George Springer was given his expected one-year $18.9 million qualifying offer by the team, which he was almost certainly decline. The team can still negotiate a long-term deal with the home-grown center fielder, but there is a good chance his price tag will be too steep. Michael Brantley, the team's most consistent hitter the last two seasons, was not given a qualifying offer, no doubt due to his age and lingering financial concerns. Josh Reddick, the third player to start the season in the outfield is an unrestricted free agent and unlikely to return. With the emergence of Kyle Tucker, the Astros will have only one outfielder on the roster if Springer and Brantley, as expected, move on.
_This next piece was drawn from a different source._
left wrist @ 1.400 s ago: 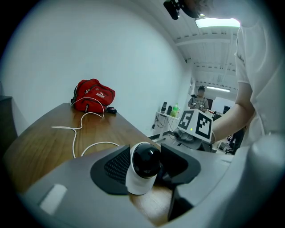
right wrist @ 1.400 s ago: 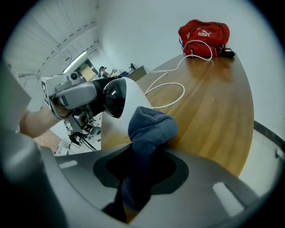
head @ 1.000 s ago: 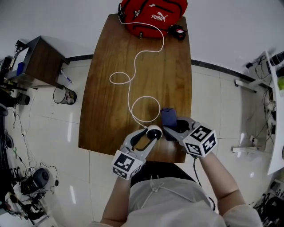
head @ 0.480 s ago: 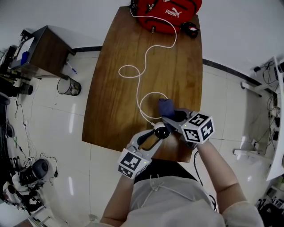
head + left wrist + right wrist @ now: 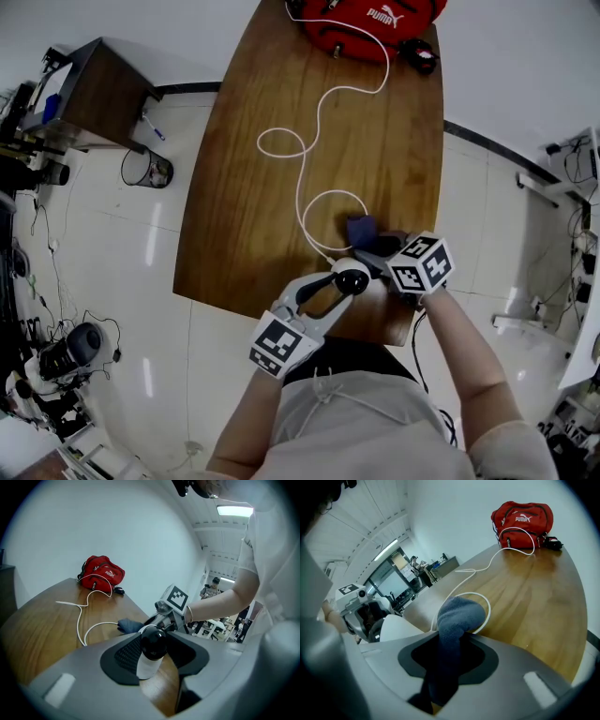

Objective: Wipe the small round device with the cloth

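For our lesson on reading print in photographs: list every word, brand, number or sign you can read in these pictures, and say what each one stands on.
"PUMA": white letters on the red bag at the far end of the table.
Marker cubes: black-and-white square patterns only, no letters or numbers.
Background room in the gripper views: any signs there are too small to read.

Both clamped: left gripper [image 5: 351,278], right gripper [image 5: 366,247].
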A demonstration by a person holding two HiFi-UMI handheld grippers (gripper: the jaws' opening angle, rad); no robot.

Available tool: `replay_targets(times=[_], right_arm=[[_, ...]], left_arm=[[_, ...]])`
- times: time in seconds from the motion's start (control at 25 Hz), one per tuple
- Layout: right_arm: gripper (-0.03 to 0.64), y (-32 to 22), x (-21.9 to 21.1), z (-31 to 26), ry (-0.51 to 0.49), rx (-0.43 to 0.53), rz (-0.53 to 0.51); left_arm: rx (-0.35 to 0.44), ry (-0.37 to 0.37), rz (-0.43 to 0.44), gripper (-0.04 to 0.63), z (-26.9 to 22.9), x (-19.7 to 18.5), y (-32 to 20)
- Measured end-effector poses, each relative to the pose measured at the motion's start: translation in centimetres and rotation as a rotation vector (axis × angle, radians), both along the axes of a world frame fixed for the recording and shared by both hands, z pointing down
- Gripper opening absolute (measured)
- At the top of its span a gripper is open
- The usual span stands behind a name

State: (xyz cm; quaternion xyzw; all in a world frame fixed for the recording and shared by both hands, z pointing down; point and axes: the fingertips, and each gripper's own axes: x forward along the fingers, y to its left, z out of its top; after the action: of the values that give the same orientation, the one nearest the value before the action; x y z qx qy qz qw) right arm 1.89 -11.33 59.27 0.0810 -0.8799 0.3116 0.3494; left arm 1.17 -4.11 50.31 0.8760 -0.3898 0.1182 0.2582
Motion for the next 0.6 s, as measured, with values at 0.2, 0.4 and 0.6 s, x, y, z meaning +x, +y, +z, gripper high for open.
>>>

If Springer does sign with another team, the Astros will get a compensatory pick after the fourth round, which wouldn't hurt given they lost their two first round picks in the sign stealing scandal.
Devenski, Garneau and De Jong clear waivers.
Circle of Death reliever Chris Devenski along with reliever Chase De Jong and back up catcher Justin Garneau, cleared waivers this week. De Jong and Garneau were only with the team for 2020, but Devenski played a pivotal role until the last two seasons when his numbers fell off dramatically. His injury this season effectively ended his career as an Astro. He'll be best known for his circle change up (nicknamed the Circle of Death) and his swagger walk on and off the mound.
Veteran lefty reliever Brooks Raley had his $2 million option picked up by the team. Raley was outstanding in 2020 as a high leverage reliever and will help, along with Ryan Pressly, to stabilize a young bullpen that includes Enoli Paredes and Blake Taylor. Joe Smith, who opted out of the 2020 season due to the pandemic, should return as well, but the Astros will be in search of more relief arms going forward.
Javier ROY finalist.
Christian Javier, who was one of the Astros best starters in 2020, was named a finalist for Rookie of the Year. Javier, who was about as cool and steady as is possible for a rookie, emerged this season after going from single A to the majors in two years. Concerns over the aging lineup and the loss of Justin Verlander were quickly squelched with the performance of Javier and other young pitchers who rose quickly through the ranks of the Astros system.
Hinch lands in Detroit.
The final story to be written about A.J. Hinch in Houston was closed when he signed with Detroit as announced last Friday. Hinch, who sat out 2020 due to an MLB suspension, will join Verlander's former team and try to revive that franchise. While there have been reports that more allegations about sign stealing are still to be revealed from 2017, it is clear that the league has moved on from its issues with Hinch, especially because he mostly came clean about his involvement and apologized. He is still considered one of the league's brightest managers.